- What is needed -
Pictures in the data should be dropped; transcribe exactly the lines from the one that has "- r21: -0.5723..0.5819" through the one that has "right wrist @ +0".

- Data excerpt -
***
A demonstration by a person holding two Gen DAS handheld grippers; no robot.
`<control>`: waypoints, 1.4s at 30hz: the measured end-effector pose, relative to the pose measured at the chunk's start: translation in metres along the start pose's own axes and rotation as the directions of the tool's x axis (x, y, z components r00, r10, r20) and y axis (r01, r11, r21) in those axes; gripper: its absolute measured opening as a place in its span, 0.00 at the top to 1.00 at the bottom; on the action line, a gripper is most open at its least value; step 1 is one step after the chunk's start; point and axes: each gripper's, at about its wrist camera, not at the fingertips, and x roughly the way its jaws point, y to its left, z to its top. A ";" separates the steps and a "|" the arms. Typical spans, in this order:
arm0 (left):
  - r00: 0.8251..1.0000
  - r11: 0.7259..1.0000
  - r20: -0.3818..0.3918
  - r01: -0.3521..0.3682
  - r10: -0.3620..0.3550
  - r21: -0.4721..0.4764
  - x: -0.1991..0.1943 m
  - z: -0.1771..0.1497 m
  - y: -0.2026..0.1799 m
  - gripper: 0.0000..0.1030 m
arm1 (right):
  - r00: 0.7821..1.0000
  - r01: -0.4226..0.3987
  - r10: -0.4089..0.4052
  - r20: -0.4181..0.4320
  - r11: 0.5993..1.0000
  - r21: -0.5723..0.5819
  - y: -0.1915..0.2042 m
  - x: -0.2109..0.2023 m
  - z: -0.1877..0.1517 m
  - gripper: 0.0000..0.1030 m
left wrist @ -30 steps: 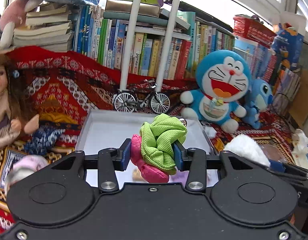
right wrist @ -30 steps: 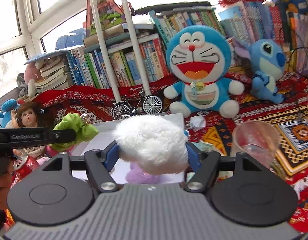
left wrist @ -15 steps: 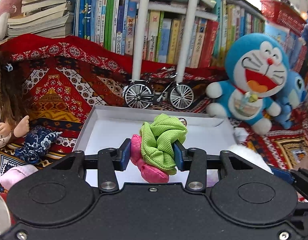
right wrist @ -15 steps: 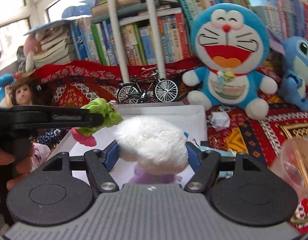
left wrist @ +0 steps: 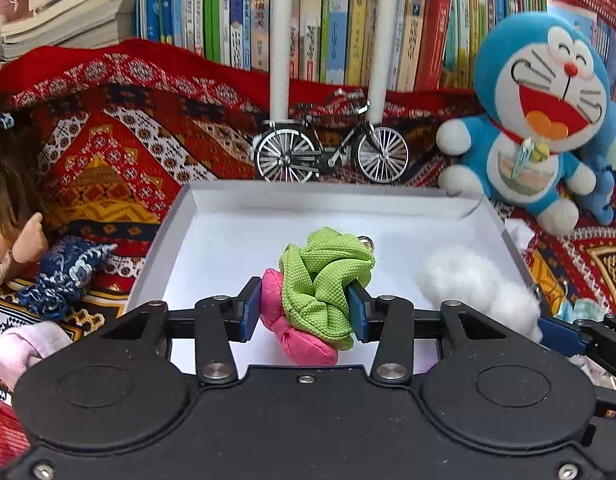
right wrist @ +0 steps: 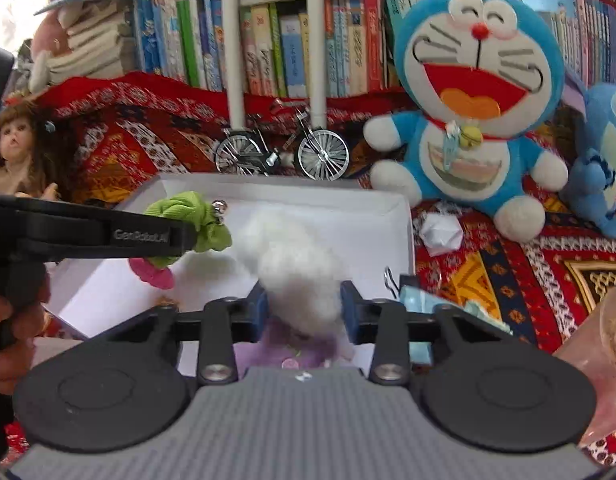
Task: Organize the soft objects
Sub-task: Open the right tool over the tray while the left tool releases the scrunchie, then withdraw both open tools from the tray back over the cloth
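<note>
My left gripper (left wrist: 306,308) is shut on a green scrunchie (left wrist: 323,276) and a pink scrunchie (left wrist: 300,340), held together above the open white box (left wrist: 228,240). To its right, my right gripper (right wrist: 304,310) has a white fluffy ball (right wrist: 296,264) between its blue pads. Its jaws are closing and squeeze the fluff narrow, over the box's right side (right wrist: 387,216). A purple soft thing (right wrist: 292,344) lies under the right gripper, mostly hidden. In the right wrist view the left gripper (right wrist: 180,236) comes in from the left with the green scrunchie (right wrist: 188,220).
A toy bicycle (left wrist: 331,156) and two white poles stand behind the box. A blue-and-white cat plush (left wrist: 539,120) and a blue plush (right wrist: 599,160) sit to the right. A doll (right wrist: 24,148) and a dark blue scrunchie (left wrist: 64,276) are on the left. Crumpled paper (right wrist: 439,232) and a pinkish cup (right wrist: 603,352) are nearby.
Both grippers have moved forward and down over the white box. The right jaws have drawn in and squeezed the white fluff. The left grip is unchanged.
</note>
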 end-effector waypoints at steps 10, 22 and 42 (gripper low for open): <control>1.000 1.000 -0.004 0.012 -0.012 0.013 0.005 -0.005 -0.002 0.55 | 1.000 -0.031 0.031 0.008 0.998 0.061 -0.008 0.003 -0.005 0.54; 0.997 0.999 0.077 -0.009 0.005 0.051 -0.021 -0.007 -0.006 0.33 | 0.998 -0.020 0.015 0.061 0.997 0.078 -0.009 -0.022 -0.007 0.34; 0.954 0.990 0.263 0.140 -0.143 0.030 -0.143 -0.063 0.014 0.17 | 0.978 -0.030 0.014 0.208 0.996 0.078 -0.011 -0.119 -0.057 0.02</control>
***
- Answer to this problem -
  - r21: -0.5723..0.5819
  - y: -0.1915..0.2042 m
  - x: -0.2109..0.2023 m
  - z: -0.1877..0.1517 m
  - gripper: 0.0000..0.1030 m
left wrist @ -30 steps: 
right wrist @ -30 steps: 
left wrist @ -15 steps: 
right wrist @ -15 steps: 
left wrist @ +0 steps: 
right wrist @ +0 steps: 

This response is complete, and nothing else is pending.